Payoff time rolled around at 7am this morning. Sweet little buddy called me into the bathroom and said, while sitting on the, um, can, and waving his hand in the air, "Mommy who did all this party stuff for us? Did you and Daddy?" {And rather than let the kids in on the little secret that the dadster hates V-Day I simply said yes.} And with the biggest smile he said, "That was so nice of you."
That made it all worth it. Maddie loved it too and was very tickled to start her 3rd grade Valentine's Day with such a bang.
But it gets better.
We were driving to school and K-Love was playing and they were talking about how today is a day to tell others they are loved. By God, by us. And what were we going to do about it. Would we choose to bless someone today, letting them know they were loved? Letting them know they are beautiful?
And so all of a sudden I decided {this isn't necessarily atypical - I tend to be rather spontaneous} I was going to go buy cookies and flowers and head down to the homeless shelter to share with the ladies that morning. Because I mean, really, what woman doesn't want flowers and candy on V-Day, right?

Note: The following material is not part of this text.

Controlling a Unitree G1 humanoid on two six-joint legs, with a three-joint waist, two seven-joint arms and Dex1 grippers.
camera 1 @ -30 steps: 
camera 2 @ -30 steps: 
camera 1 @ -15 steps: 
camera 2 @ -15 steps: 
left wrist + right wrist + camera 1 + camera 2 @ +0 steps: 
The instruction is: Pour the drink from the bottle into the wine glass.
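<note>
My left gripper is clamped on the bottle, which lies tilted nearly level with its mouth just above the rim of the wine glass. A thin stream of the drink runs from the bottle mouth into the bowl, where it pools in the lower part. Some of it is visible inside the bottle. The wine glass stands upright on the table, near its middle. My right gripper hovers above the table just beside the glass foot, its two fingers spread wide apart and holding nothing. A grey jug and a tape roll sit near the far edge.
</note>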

And I have to say, it was such a breakthrough for me. Because all of sudden this day was no longer about me. And honestly, I don't think it'll ever be about me again - it was that big of a breakthrough. Valentine's Day, Schmalentine's Day. Be gone with you. You are dark to me. That's what I think of V-Day now. {Okay, I lie. I still like V-Day but I've come to my senses.}
And so I saw some old friends {sadly, it has been awhile since I've been down to Breakthrough Urban Ministries} ... met some new ones. Shared flowers and cookies and the women seemed genuinely touched by that simple act of kindness. I mean, truly, they couldn't believe someone would do that for them.
Every woman does want to feel like she's special. Every woman wants to feel like she's loved. And I can help them to feel that way. They knew they were loved.
I have a one-in-a-million husband who makes me feel loved and special every single day. I can walk in the confidence of his love for me and that is such an incredible gift. And yet for years now I have focused on myself and expectations not met, instead of reaching out to others who actually might not ever feel special or loved.
It really is amazing that when you focus on others it does give you a great sense of joy and purpose. It goes back to everything we learned in Kindergarten. Share what you have with others. Be kind to others. Tell others they are special.
So there you have it. The good, the bad. the ugly turned beautiful.
God is good in His patience with our self-focused living.
I hope I always remember this year as the year that I really learned the lesson that it IS more blessed to give than to receive.